Over the years I must have logged more telephone time with Preston than anyone else in my life, including my own family: I was always happy to talk about new leads, new finds, new treasures, or to pick up threads of years-old conversations. And when he asked for help on his huge Pyle bibliography, I gladly spent several four- and five-day stretches holed up in his library, collating, cross-referencing, and double-checking details. During other visits we ventured outside: digging at the Delaware Archives and the Delaware Art Museum, and driving in around Wilmington and Chadds Ford, in search of remnants, ruins, or at least locations of Pyle’s haunts and homes. Those long, meditative hours with him are among my favorite memories.

And yet, for all our time together - on the phone, in letters, or in person - Preston and I rarely spoke of things other than Pyle, and I’m embarrassed to admit that I knew little about the rest of his life, except for snippets picked up here and there. But the pursuit of all things Pyle has always been a respite from the outside world for me, and I think it was for Preston, too.

I still can’t find all the words to say how important he was to my life - and to Howard Pyle’s memory - but maybe these will do for now.

**********

More about Paul Preston Davis’s Pyle collection - which now resides at the Brandywine River Museum - can be found here. And this video highlights his collection of Delawareana, now at the Delaware Historical Society.

Saturday, November 9, 2019

“I have made a very great mistake”

“I have just received the complimentary copies of my last book, ‘Sir Launcelot and His Companions,’” wrote Howard Pyle to Charles Scribner’s Sons on October 26, 1907.

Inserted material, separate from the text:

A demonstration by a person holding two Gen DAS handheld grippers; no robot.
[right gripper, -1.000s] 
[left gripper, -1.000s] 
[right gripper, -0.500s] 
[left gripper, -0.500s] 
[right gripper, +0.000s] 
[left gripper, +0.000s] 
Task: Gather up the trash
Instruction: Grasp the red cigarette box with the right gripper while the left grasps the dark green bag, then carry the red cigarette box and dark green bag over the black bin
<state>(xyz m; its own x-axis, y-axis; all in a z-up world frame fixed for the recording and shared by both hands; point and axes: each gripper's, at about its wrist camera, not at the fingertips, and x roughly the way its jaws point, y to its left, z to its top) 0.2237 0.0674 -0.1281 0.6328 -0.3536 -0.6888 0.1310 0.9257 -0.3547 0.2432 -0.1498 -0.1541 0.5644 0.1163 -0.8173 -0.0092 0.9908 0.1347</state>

Like many authors and illustrators, Pyle may have leafed through the new volume with a mixture of pride and apprehension. And in this case an embarrassing discovery was in store: “I notice in looking it over that I have made a very great mistake, for the picture on page 200 entitled ‘Sir Gawaine of the Fountain’ should read ‘Sir Ewaine of the Fountain.’”

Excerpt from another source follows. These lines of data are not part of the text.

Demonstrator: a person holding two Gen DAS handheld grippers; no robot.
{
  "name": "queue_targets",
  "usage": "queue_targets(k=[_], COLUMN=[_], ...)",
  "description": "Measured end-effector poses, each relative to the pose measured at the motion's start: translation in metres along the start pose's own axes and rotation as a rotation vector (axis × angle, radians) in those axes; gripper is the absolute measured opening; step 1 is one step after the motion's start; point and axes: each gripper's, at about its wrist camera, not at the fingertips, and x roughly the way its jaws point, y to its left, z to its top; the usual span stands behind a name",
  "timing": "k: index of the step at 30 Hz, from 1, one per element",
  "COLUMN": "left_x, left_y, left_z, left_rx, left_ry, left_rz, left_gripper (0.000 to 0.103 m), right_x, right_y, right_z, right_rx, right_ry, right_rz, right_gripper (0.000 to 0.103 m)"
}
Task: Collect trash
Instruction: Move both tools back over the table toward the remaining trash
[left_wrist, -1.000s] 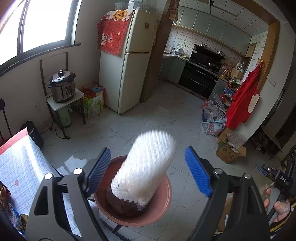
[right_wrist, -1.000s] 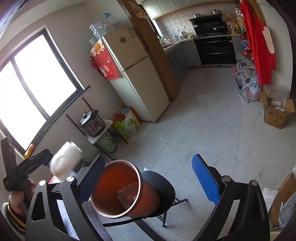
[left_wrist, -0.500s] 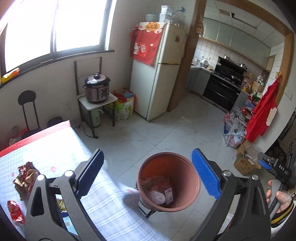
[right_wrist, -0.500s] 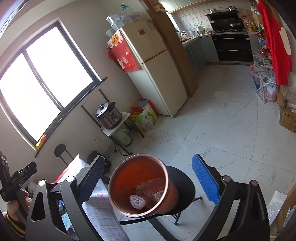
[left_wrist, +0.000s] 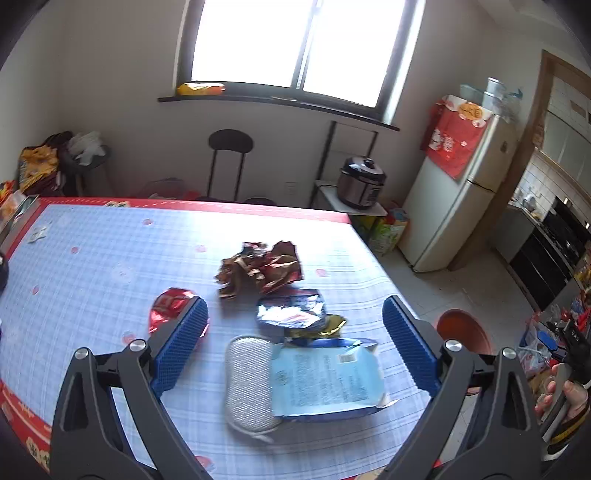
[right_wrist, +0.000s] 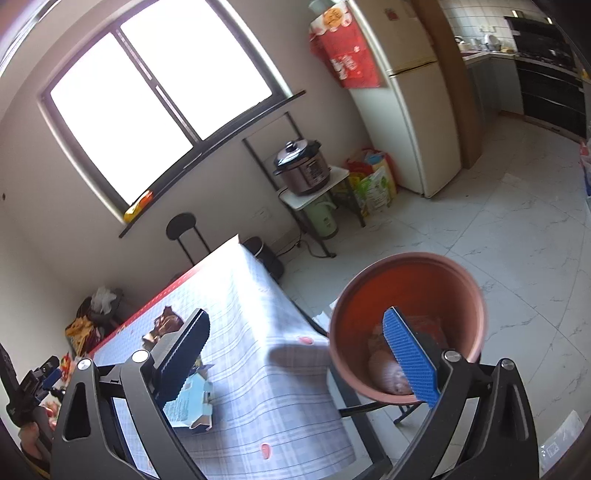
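My left gripper (left_wrist: 295, 347) is open and empty above the checked tablecloth (left_wrist: 92, 266). Below it lie a light blue packet (left_wrist: 325, 380), a grey mesh pad (left_wrist: 247, 384), a silver foil wrapper (left_wrist: 291, 314), a yellow wrapper (left_wrist: 325, 326), a crumpled brown-red wrapper (left_wrist: 258, 267) and a red foil wrapper (left_wrist: 168, 306). The orange bin (left_wrist: 463, 330) stands past the table's right edge. My right gripper (right_wrist: 295, 354) is open and empty beside the orange bin (right_wrist: 406, 291), which holds trash. The blue packet (right_wrist: 190, 400) and the brown wrapper (right_wrist: 162, 325) show on the table there.
A black stool (left_wrist: 229, 147) and a rice cooker (left_wrist: 362, 181) on a small stand are by the wall under the window. A fridge (left_wrist: 458, 192) stands at the right. The bin sits on a black stool over the tiled floor (right_wrist: 517, 229).
The white foam sleeve left my left gripper and dropped into the bin. My left gripper then swung left from the bin to over the table. My right gripper turned slightly left.
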Motion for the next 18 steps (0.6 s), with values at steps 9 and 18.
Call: queue_targets(k=[9,18], left_x=[-0.03,-0.005], left_y=[0.124,0.171], left_z=[-0.056,-0.081], left_rx=[-0.219,-0.263], left_ry=[0.037,0.115], left_rz=[0.117,0.121], left_gripper=[0.094,0.094], right_x=[0.069,0.113], right_y=[0.11,0.139], right_z=[-0.065,-0.139], right_rx=[-0.141,-0.023], right_ry=[0.248,0.45], right_rz=[0.125,0.113], right_gripper=[0.094,0.094])
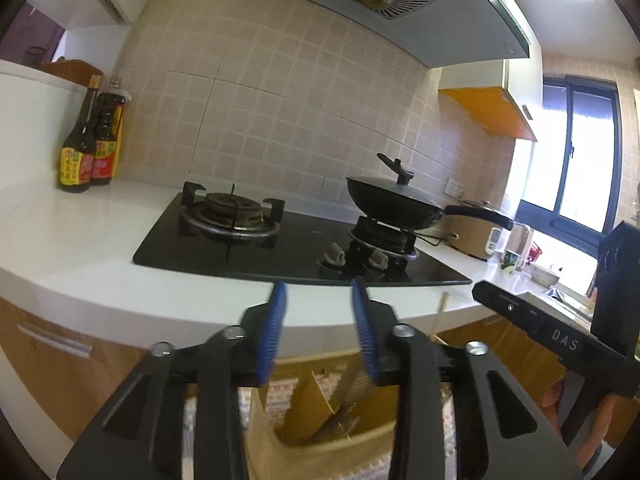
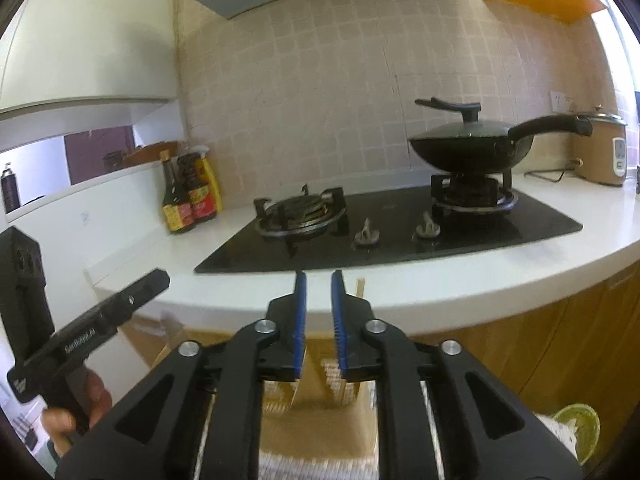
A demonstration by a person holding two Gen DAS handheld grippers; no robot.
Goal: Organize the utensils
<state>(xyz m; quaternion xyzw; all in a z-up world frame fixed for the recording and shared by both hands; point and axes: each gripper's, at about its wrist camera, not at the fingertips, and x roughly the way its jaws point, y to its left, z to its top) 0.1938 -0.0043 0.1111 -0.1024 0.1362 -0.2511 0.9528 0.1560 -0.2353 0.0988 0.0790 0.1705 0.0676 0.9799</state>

Ever careful Pyle had not been careful enough. As with most of his children’s books, he had delivered Sir Launcelot and His Companions in fits and starts while juggling other work. To safeguard against errors and inconsistencies, on mailing one batch he had asked the publisher “to send me proofs of these drawings as soon as they are reproduced, for I shall maybe use the same characters in later decorations.”

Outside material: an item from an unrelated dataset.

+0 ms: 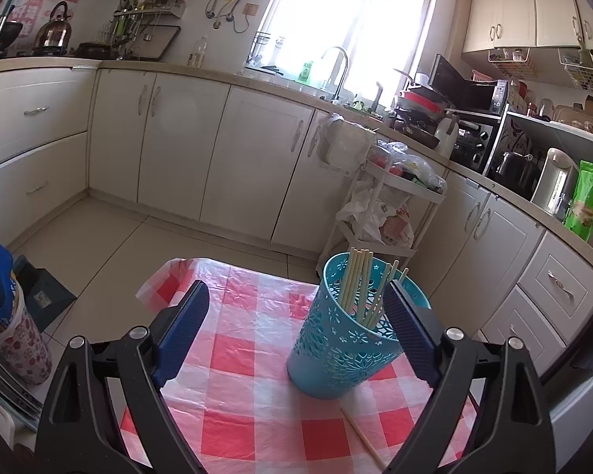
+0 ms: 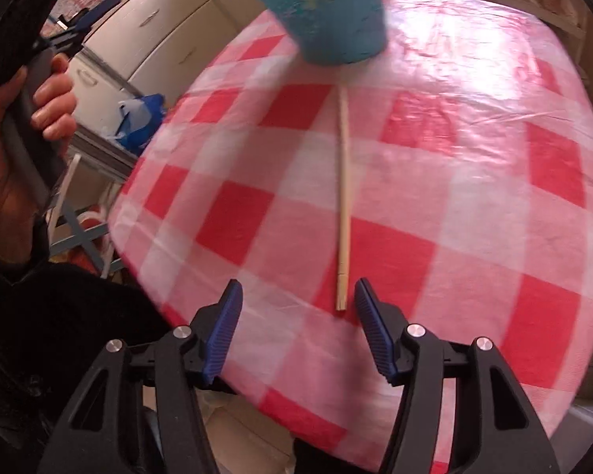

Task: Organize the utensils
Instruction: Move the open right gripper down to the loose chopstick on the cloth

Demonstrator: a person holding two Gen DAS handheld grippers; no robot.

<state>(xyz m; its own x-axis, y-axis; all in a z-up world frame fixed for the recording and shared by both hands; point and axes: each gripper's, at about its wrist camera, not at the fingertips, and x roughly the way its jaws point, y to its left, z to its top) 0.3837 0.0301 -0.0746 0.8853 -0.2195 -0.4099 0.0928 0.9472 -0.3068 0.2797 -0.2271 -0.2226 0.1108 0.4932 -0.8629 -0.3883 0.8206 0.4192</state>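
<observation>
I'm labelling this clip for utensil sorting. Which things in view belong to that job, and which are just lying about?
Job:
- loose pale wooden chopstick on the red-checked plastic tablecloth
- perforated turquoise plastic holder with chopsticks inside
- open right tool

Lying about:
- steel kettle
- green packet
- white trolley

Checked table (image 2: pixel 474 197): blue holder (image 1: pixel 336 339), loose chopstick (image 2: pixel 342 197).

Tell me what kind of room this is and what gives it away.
A home kitchen, most likely. Cream cabinets run under a counter with a sink faucet by the window, a kettle sits on the stove, and a toaster oven stands on the counter. The work happens on a checkered tablecloth.
</observation>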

And yet, although the picture served as a frontispiece to Part V of the book titled “The Story of Sir Ewaine and the Lady of the Fountain,” and three other illustrations of which featured Sir Ewaine, “Sir Gawaine” had slipped past Pyle - not to mention everyone else involved with the production of the book.

“Perhaps before any more copies are printed you will have this changed in New York (where almost anyone could do the lettering) or else send it to me to have the lettering changed,” Pyle continued in his letter of October 26. “It is very curious that this mistake should have happened but, as I say, it is altogether my fault.”

The expense of correcting the plate, however, must have been too much for Scribner’s to consider, and Pyle must have forgotten all about it, because the mis-titled illustration has lived on, reprint after reprint, and has never been called out or corrected.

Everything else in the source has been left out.